*Information provided*:
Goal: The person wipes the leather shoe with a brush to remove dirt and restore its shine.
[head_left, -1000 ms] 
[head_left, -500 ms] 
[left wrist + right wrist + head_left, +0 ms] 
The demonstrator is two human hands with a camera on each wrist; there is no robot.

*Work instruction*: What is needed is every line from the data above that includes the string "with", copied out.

*Solution to the problem*:
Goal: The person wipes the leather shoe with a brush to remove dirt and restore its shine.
The demonstrator is two human hands with a camera on each wrist; there is no robot.

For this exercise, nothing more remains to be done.